Fanny Mendelssohn es una de las pianistas y compositoras más importantes del Romanticismo musical. Su legado, junto al de otras pianistas-compositoras como Catharina Cibbini-Kozeluch, Hélène Liebmann, Maria Szymanowska o Clara Wieck-Schumann, va más allá de la creación de sus obras, al acercar sus composiciones al público y fomentar su divulgación a través de la edición y de la interpretación en diferentes espacios como los salones de la nobleza y las salas de concierto.
Hija de una acomodada familia berlinesa, recibió una excelente educación musical, junto a su hermano, Félix Mendelssohn, a quien estaba muy unida. Sin embargo, al igual que otras mujeres de su clase y época, no fue animada a llegar a ser música profesional, de modo que sus piezas fueron presentadas fundamentalmente en las Sonntagsmusiken (veladas musicales de domingo). En este distinguido salón musical que instituyó su padre, fue una destacada participante, tocando el piano como solista o como directora del coro y de la orquesta que participaban en dichas reuniones. Posteriormente, desde 1830 y hasta su muerte, se ocuparía de retomar estas veladas en su domicilio conyugal y ampliarlas para incluir en ellas recitales de poesía. Frecuentados por la aristocracia y la burguesía local, en estos ciclos de conciertos y recitales líricos participaron músicos como Franz Liszt, Niccolò Paganini y Clara Schumann, los escritores Heinrich Heine y Bettina von Arnim, y los hermanos Wilhelm y Alexander von Humboldt.

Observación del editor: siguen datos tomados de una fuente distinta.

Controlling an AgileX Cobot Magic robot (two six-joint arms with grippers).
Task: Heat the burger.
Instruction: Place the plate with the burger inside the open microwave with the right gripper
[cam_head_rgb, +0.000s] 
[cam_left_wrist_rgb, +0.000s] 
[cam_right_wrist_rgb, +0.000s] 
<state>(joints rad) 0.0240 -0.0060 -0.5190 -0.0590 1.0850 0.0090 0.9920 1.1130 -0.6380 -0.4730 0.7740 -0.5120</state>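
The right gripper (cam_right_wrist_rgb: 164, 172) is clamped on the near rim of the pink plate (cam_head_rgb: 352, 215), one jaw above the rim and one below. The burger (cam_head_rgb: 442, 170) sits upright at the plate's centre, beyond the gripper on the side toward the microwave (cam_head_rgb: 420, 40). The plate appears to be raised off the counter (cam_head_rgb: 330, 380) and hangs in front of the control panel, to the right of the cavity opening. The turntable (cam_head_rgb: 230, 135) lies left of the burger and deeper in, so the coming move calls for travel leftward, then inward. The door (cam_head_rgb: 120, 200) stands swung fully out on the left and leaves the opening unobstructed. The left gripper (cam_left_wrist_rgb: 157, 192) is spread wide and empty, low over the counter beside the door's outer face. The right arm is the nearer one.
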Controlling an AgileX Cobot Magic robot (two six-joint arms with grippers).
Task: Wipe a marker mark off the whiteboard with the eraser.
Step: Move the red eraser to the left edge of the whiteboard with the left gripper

El catálogo de sus obras está formado por más de cuatrocientas composiciones, muchas de las cuales fueron concebidas como musique salonnière y estrenadas en las veladas ofrecidas en el domicilio familiar. Destacan en su producción musical, que también incluye obras para orquesta, solista y coro, entre otras, las piezas para piano y los Lieder.
Gracias a su labor, obras de autores como Bach, Mozart, Beethoven y su hermano Félix, se estrenaron en Berlín.